What you should give back is a precise copy of the lines below from the one containing "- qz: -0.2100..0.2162" through the one containing "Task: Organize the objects", with no pictures.

◆ **DATASET EXTRACT**:
+===+

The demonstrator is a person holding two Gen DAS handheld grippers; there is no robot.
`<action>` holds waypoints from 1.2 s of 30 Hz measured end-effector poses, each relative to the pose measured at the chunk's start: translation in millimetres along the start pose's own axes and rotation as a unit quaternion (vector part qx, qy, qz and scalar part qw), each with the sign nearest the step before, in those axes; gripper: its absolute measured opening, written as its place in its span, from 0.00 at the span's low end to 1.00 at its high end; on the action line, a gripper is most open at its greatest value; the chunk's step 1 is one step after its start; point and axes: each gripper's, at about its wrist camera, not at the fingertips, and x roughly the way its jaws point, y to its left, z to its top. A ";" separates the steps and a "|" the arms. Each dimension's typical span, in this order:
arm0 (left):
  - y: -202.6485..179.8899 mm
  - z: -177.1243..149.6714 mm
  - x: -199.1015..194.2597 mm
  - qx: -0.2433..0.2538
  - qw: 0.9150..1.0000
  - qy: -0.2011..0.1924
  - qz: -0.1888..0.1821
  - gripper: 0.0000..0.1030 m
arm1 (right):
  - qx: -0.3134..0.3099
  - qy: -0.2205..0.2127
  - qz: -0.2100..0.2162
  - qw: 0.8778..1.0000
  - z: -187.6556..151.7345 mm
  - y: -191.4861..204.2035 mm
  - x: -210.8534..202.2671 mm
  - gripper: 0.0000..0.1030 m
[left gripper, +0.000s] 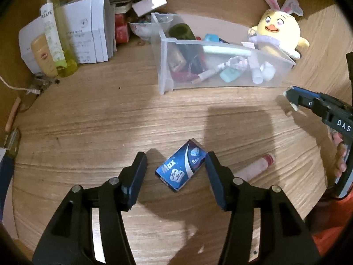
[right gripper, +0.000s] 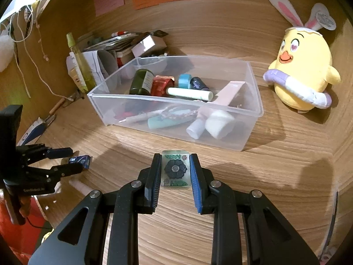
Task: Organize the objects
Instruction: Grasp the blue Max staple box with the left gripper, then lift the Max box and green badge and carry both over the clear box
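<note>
Clutter on the wooden desk (left gripper: 88, 128) is being gathered into the clear plastic bin (left gripper: 167, 70), and two loose pieces are in hand at once.

From the left wrist camera, the left gripper (left gripper: 176, 165) has its fingers spread wide to either side of a small blue box (left gripper: 182, 165) marked "Max", which lies flat on the desk at a slant. The right-hand finger looks to be touching, or just beside, the box's upper corner; the left-hand finger stands apart from it, so nothing is grasped yet. A pink tube (left gripper: 253, 169) lies on the desk just beyond that right finger. The bin sits farther back, already holding bottles, tubes and other small items, with a yellow plush chick (left gripper: 280, 33) behind it. The right gripper (left gripper: 292, 100) enters from the right edge.

From the right wrist camera, the right gripper (right gripper: 175, 170) is clenched on a small clear tile (right gripper: 175, 170) printed with a dark flower and green leaves, the pads pressing both long edges. The tile is near the bin's front wall (right gripper: 154, 119), apparently raised off the desk. The left gripper (right gripper: 70, 161) shows at left, around the blue box (right gripper: 81, 161).

My reading: the right side is mid-carry and needs to clear the bin's rim before letting go; the left needs to square up and close on the box, avoiding the tube.
</note>
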 end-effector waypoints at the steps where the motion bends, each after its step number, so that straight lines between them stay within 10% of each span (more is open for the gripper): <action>1: 0.3 0.8 0.7 -0.001 1.000 0.000 -0.001 0.53 | 0.002 0.001 -0.001 1.000 -0.4 -0.2 0.2 0.22; 9: 10.8 10.3 4.5 -0.018 1.000 0.001 -0.005 0.31 | 0.012 -0.003 -0.008 1.000 -0.9 -7.5 -4.1 0.22; 36: 2.6 13.1 4.2 -0.003 1.000 -0.002 -0.017 0.26 | 0.038 -0.036 -0.029 0.998 10.0 -29.7 -30.3 0.22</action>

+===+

◆ **RESULT OF THE EXERCISE**:
  - qz: -0.2100..0.2162
  - qw: 0.8778..1.0000
  - z: -187.6556..151.7345 mm
  - y: -191.4861..204.2035 mm
  - x: -210.8534..202.2671 mm
  - gripper: 0.0000..0.1030 m
[left gripper, +0.000s] 
[right gripper, +0.000s] 
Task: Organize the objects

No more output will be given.